■ Directions for this task ■
Only an exact repeat of the listing, without its images, counts as the answer.

■ Information supplied ■
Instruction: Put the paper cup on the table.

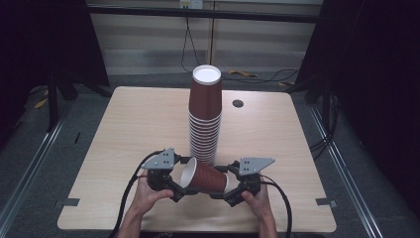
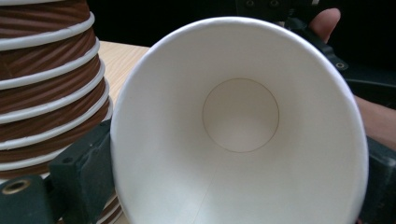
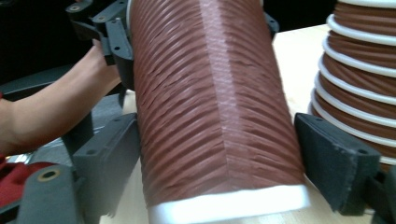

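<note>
I've got the brown ribbed paper cup (image 1: 204, 177) sideways above the tabletop (image 1: 124, 129), just beside the tall stack (image 1: 204, 116). Left gripper (image 1: 174, 191) fingers pinch its rim, right gripper (image 1: 229, 194) fingers straddle its base, contact unclear. Over-squeeze crumples rim; a swing topples stack.

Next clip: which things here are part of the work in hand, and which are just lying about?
In the job:
- single brown ribbed paper cup, on its side between both grippers
- tall stack of brown paper cups
- left gripper
- right gripper

Lying about:
- black cables on the floor behind the light wooden table
</note>
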Demonstrator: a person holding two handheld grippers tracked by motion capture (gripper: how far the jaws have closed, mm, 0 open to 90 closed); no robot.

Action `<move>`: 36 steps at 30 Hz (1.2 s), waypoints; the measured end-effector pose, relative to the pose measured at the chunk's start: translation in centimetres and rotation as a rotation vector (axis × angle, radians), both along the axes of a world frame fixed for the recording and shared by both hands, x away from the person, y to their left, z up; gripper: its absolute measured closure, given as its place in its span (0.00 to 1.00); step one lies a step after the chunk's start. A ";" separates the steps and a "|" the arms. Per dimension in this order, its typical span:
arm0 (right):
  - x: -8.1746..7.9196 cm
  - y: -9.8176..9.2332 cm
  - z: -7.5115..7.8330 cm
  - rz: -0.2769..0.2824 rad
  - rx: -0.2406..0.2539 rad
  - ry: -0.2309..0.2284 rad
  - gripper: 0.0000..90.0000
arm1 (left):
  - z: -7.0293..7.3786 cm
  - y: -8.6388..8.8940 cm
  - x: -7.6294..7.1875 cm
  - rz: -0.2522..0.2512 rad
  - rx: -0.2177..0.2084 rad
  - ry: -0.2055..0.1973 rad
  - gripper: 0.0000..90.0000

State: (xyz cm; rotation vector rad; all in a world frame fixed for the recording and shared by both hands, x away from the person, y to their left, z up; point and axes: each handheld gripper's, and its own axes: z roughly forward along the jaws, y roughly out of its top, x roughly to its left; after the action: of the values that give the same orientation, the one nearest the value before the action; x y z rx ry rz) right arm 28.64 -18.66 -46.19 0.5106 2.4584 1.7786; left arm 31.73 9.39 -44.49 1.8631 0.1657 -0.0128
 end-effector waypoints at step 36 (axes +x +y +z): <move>-1.0 -2.0 -1.5 -0.351 -0.005 -0.094 0.14 | 0.6 3.6 0.8 0.139 0.139 0.007 0.07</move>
State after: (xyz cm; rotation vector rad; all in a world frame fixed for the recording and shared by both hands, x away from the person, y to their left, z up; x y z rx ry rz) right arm 27.60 -20.67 -47.66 0.7824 2.1485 1.6149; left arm 32.54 12.96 -43.90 1.9863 0.3078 0.0900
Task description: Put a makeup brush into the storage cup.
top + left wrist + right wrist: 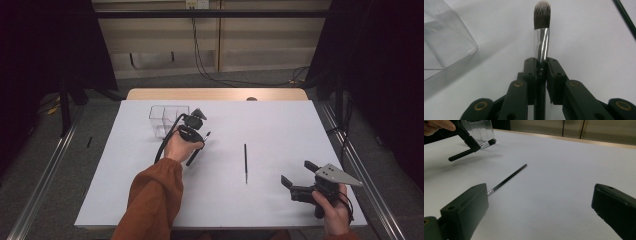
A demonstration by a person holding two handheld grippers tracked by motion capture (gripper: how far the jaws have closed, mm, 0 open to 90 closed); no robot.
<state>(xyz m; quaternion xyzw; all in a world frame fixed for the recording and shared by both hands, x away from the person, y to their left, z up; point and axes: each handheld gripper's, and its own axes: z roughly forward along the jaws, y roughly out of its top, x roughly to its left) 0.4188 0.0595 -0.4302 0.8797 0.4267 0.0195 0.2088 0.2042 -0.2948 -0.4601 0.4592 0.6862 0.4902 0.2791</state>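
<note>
Left tongs [541,67] are clamped tight and raised; right tongs [299,176] gape wide, held low.

A black-handled makeup brush [541,37] with silver ferrule and dark, pale-tipped bristles is showing mid-frame; a clear plastic organiser box [446,42] is glinting upper left; a thin black stick [245,162] is lying on the white table [280,125].
</note>
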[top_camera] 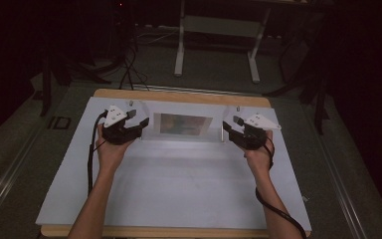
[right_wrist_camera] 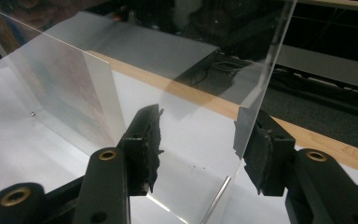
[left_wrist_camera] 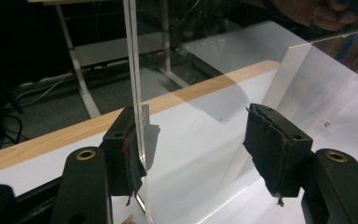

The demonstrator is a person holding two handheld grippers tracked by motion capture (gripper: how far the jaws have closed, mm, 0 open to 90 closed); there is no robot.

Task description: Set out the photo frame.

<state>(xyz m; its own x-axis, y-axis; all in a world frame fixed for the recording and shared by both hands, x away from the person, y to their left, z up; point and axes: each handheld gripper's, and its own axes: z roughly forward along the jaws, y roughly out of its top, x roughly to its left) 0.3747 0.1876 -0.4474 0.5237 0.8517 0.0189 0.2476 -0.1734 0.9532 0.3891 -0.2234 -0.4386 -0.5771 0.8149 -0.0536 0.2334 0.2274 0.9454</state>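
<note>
My left tool (top_camera: pixel 140 118) and right tool (top_camera: pixel 227 126) both stand wide open — nothing pinched yet. The clear acrylic stand (top_camera: pixel 185 124) sits upright between them on the desk (top_camera: pixel 179 184), its end edges inside each tool's jaws; closing and lifting remain. The gripper views reveal its edges — from above it nearly vanishes.

dark room, grey floor (top_camera: pixel 214 69), white-legged desk frame (top_camera: pixel 216 47) at the back, cables on floor (top_camera: pixel 129 69), wood-edged table (top_camera: pixel 179 94) with white top, dim lighting
</note>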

■ Expected answer ■
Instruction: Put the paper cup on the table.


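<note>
I've got the brown ribbed paper cup (image 1: 204, 177) sideways above the tabletop (image 1: 124, 129), just beside the tall stack (image 1: 204, 116). Left gripper (image 1: 174, 191) fingers pinch its rim, right gripper (image 1: 229, 194) fingers straddle its base, contact unclear. Over-squeeze crumples rim; a swing topples stack.

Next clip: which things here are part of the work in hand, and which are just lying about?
In the job:
- single brown ribbed paper cup, on its side between both grippers
- tall stack of brown paper cups
- left gripper
- right gripper

Lying about:
- black cables on the floor behind the light wooden table
</note>
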Demonstrator: a person holding two handheld grippers tracked by motion capture (gripper: how far the jaws have closed, mm, 0 open to 90 closed); no robot.

Action `<move>`: 36 steps at 30 Hz (1.2 s), waypoints; the measured end-effector pose, relative to the pose measured at the chunk's start: translation in centimetres and rotation as a rotation vector (axis × angle, radians), both along the axes of a world frame fixed for the recording and shared by both hands, x away from the person, y to their left, z up; gripper: its absolute measured closure, given as its place in its span (0.00 to 1.00); step one lies a step after the chunk's start. A ";" separates the steps and a "|" the arms. Per dimension in this order, its typical span:
arm0 (right):
  - x: -8.1746..7.9196 cm
  - y: -9.8176..9.2332 cm
  - z: -7.5115..7.8330 cm
  - rz: -0.2769..0.2824 rad
  - rx: -0.2406..0.2539 rad
  - ry: -0.2309..0.2284 rad
  - gripper: 0.0000..90.0000
arm1 (left):
  - z: -7.0293..7.3786 cm
  - y: -8.6388..8.8940 cm
  - x: -7.6294..7.1875 cm
  - rz: -0.2522..0.2512 rad
  - rx: -0.2177..0.2084 rad
  - ry: -0.2055..0.1973 rad
  - gripper: 0.0000..90.0000

State: (xyz cm; rotation vector rad; all in a world frame fixed for the recording and shared by both hands, x away from the person, y to their left, z up; point and axes: each handheld gripper's, and its own axes: z roughly forward along the jaws, y roughly out of its top, x roughly to its left; after the action: of the values that give the same orientation, the one nearest the value before the action; x y z rx ry rz) right arm 28.64 -18.66 -46.19 0.5106 2.4584 1.7786; left arm 31.73 9.39 -44.49 1.8631 0.1657 -0.0128
 end-effector waypoints at step 36 (axes +x +y +z): <move>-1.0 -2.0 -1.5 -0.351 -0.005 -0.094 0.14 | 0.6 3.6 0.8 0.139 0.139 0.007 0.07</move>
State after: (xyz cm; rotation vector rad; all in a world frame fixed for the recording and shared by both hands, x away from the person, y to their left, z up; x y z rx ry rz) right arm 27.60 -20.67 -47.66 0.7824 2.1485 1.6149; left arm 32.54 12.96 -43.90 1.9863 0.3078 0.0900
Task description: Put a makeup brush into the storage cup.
top + left wrist + right wrist: 
A demonstration by a person holding two handheld grippers tracked by motion capture (gripper: how far the jaws have closed, mm, 0 open to 90 closed); no robot.
<state>(xyz m; quaternion xyzw; all in a world frame fixed for the recording and shared by both hands, x away from the person, y to their left, z up; point and axes: each handheld gripper's, and its own axes: z roughly forward along the jaws, y roughly out of its top, x roughly to its left) 0.4188 0.0595 -0.4302 0.8797 0.4267 0.0195 0.2088 0.2042 -0.2948 -0.4601 0.4592 0.6862 0.4902 0.2791</state>
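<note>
Left tongs [541,67] are clamped tight and raised; right tongs [299,176] gape wide, held low.

A black-handled makeup brush [541,37] with silver ferrule and dark, pale-tipped bristles is showing mid-frame; a clear plastic organiser box [446,42] is glinting upper left; a thin black stick [245,162] is lying on the white table [280,125].
</note>
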[top_camera] 
[right_wrist_camera] 
[left_wrist_camera] 

The demonstrator is a person holding two handheld grippers tracked by motion capture (gripper: how far the jaws have closed, mm, 0 open to 90 closed); there is no robot.

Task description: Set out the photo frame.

<state>(xyz m; its own x-axis, y-axis; all in a world frame fixed for the recording and shared by both hands, x away from the person, y to their left, z up; point and axes: each handheld gripper's, and its own axes: z roughly forward along the jaws, y roughly out of its top, x roughly to its left) 0.3747 0.1876 -0.4474 0.5237 0.8517 0.0189 0.2476 -0.1734 0.9532 0.3891 -0.2234 -0.4386 -0.5771 0.8149 -0.0536 0.2334 0.2274 0.9454</state>
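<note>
My left tool (top_camera: pixel 140 118) and right tool (top_camera: pixel 227 126) both stand wide open — nothing pinched yet. The clear acrylic stand (top_camera: pixel 185 124) sits upright between them on the desk (top_camera: pixel 179 184), its end edges inside each tool's jaws; closing and lifting remain. The gripper views reveal its edges — from above it nearly vanishes.

dark room, grey floor (top_camera: pixel 214 69), white-legged desk frame (top_camera: pixel 216 47) at the back, cables on floor (top_camera: pixel 129 69), wood-edged table (top_camera: pixel 179 94) with white top, dim lighting
</note>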

That covers the exercise completely.